Memang selama ini pakaian Nurul sehari-hari sudah tergolong tertutup, baju kurung dan hijab lebar selalu membalut tubuhnya kalau dia pergi keluar rumah, namun rasanya saat ini Haris masih merasa itu kurang, orang lain masih bisa melihat wajah cantik istrinya yang dapat memikat lelaki manapun. Karena itulah Haris harus mengajukan syarat ini karena nanti Nurul akan sering berada diluar.
"Tapi kan panas Bi!! apalagi pekerjaannya jadi pembantu" protes Nurul.
"Kalau begitu Umi di rumah aja!!"
"Enggak-enggak, Umi bakal nurutin kata Abi"
Memang bukan sebuah keputusan yang ringan yang diambil Haris mengingat sebelumnya Nurul belum pernah bekerja ataupun sering keluar dari rumah, karena dia tipe wanita rumah tangga biasa yang sangat bergantung pada suaminya.
Tapi Haris juga sadar kalau kepergiannya ke kalimantan nanti pastilah meninggalkan sebuah lubang kosong di hati istrinya, apalagi dengan rumor-rumor yang beredar di lingkungan sekitar, membuat Haris khawatir kalau Nurul bakalan sangat stress di rumah.
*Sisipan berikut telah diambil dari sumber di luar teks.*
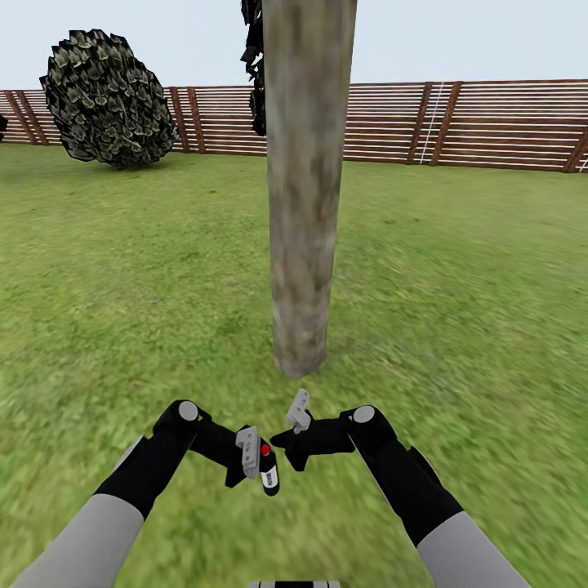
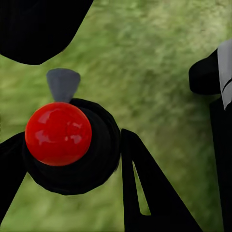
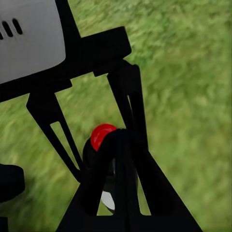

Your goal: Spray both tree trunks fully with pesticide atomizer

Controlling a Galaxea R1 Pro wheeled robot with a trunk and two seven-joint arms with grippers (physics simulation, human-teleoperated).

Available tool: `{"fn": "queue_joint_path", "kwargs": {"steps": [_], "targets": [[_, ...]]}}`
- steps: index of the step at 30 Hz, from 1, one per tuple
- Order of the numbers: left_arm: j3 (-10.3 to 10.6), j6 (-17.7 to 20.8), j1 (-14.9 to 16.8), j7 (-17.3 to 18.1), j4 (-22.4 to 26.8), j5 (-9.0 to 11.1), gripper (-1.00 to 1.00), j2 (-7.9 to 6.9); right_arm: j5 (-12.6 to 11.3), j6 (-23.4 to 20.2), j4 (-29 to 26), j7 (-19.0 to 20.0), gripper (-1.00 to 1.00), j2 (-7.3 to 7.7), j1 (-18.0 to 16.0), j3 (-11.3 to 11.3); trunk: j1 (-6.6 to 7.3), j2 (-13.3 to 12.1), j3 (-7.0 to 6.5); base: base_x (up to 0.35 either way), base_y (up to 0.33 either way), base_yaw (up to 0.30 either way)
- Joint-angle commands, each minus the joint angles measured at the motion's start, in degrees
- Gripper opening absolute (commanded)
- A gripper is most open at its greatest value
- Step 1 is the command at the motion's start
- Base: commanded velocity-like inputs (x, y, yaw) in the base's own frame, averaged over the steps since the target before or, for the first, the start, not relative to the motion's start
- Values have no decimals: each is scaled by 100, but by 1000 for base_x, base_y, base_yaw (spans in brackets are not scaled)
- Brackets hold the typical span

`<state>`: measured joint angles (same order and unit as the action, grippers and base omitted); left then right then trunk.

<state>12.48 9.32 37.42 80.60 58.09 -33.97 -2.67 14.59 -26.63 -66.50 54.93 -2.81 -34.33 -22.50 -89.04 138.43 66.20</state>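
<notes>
The left hand (image 1: 250, 456) grips the pesticide atomizer (image 1: 267, 469) low over the lawn (image 1: 122, 269), the atomizer's long axis running near to far and its red-dotted end toward the tree trunk (image 1: 304, 204) just beyond. Just to its right, the right hand (image 1: 299, 415) has its fingers parted and holds nothing.

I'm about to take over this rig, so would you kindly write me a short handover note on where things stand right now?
Left gripper: shut on the pesticide atomizer, whose dot shows red, held low over the lawn.
Right gripper: open, holding nothing, close beside the atomizer.
Tree trunk: straight ahead, close, upright.
Done: atomizer picked up, robot at a tree.
Left: no white specks visible on this trunk, so it likely needs spraying, then the second tree.
</notes>
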Motion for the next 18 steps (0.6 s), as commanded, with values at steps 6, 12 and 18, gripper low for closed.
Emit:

Pilihan untuk membiarkannya bekerja adalah satu-satunya opsi agar Nurul dapat mengalihkan pikirannya ke hal lain. Jadi keputusan Haris saat ini adalah keputusan yang paling tepat. Paling tidak menurut dirinya sendiri.
Haris tidak tau kalau keputusannya tersebut, telah membuka pintu utama terhadap bencana yang tengah bersiap menghampiri keluarga dan pernikahannya. Dia tidak tahu bahwa dia telah melepaskan belenggu yang selama ini mengikat hati istrinya.